New Credit Card Rules: The Good and the Bad

The new credit card rules go into effect tomorrow. Here's a summary from the Federal Reserve Board about the changes.

It's not all good news for the consumer.

In the end, Congress made banks give up some abusive tactics while allowing them ample time and latitude to dream up new ones.

Bottom line: The new day brings new fees. [More...]

Watch out for:

Attractive introductory rates for 12 months which will then rise substantially. Read the fine print.

Rate increases: Don't be 60 days late. The prohibition against rate increases during the first year or without 45 days notice might not apply.

Annual fees: Many cards will now have them. This helps the card issuers make money on those who pay their bill in full every month, avoiding interest.

Application fees: Really. To apply for the card. It's another form of interest payment. Heads up though: Annual and application fees can't be more than 25% of your credit limit.

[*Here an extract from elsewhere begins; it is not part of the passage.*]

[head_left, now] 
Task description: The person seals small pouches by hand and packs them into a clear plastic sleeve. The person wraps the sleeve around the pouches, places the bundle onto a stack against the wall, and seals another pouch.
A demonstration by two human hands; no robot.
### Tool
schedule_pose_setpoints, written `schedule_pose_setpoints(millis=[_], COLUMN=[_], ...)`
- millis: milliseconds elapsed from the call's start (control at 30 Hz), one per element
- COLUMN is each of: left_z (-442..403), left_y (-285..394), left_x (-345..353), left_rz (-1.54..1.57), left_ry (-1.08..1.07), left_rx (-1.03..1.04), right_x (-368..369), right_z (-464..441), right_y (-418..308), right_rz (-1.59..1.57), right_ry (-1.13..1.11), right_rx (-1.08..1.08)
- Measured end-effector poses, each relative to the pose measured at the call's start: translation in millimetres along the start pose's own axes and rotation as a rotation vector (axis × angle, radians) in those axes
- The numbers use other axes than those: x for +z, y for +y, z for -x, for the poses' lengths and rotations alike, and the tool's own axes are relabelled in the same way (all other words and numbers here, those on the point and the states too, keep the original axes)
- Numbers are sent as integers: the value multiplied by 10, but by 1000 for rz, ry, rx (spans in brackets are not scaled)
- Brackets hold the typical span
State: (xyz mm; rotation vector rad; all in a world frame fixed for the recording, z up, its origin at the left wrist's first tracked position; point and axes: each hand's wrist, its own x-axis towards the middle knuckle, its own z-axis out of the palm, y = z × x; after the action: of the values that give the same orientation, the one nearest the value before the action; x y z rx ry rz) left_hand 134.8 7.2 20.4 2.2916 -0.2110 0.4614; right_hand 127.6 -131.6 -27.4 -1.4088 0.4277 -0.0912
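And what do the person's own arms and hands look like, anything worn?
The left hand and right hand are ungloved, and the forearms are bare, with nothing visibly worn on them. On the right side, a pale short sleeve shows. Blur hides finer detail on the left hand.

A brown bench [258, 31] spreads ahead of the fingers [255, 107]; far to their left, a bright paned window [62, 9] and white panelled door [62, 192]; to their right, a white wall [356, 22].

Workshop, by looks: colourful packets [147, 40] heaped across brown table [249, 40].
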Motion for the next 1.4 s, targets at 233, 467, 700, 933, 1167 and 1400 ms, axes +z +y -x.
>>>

Late fees: No, they haven't been banned. They may get "tiered" based on the balance owed.

Over-limit fees: You get to tell the credit card company if you're willing to pay them. If you don't, your purchase will be declined on the spot. Cards without overlimit fees: American Express and Discover.

And the credit card companies can still cut your credit limit and raise your rates without notice.

Make sure you use all your cards, because the banks are going to charge fees for "dormant accounts." Some other sneaky things to watch out for:

.... more annual fees; higher charges for balance transfers; fees for inactivity; surcharges on foreign transactions; or fees to reinstate expired points or miles on rewards cards. Some banks, for instance, are already charging customers $1 for getting their credit card statement in the mail, rather than getting it online.

And, you'll be seeing a surge in credit card offers in your mailbox. The banks have been preparing for this day for months, and they are primed and ready to solicit you with new offers. Again, read the fine print.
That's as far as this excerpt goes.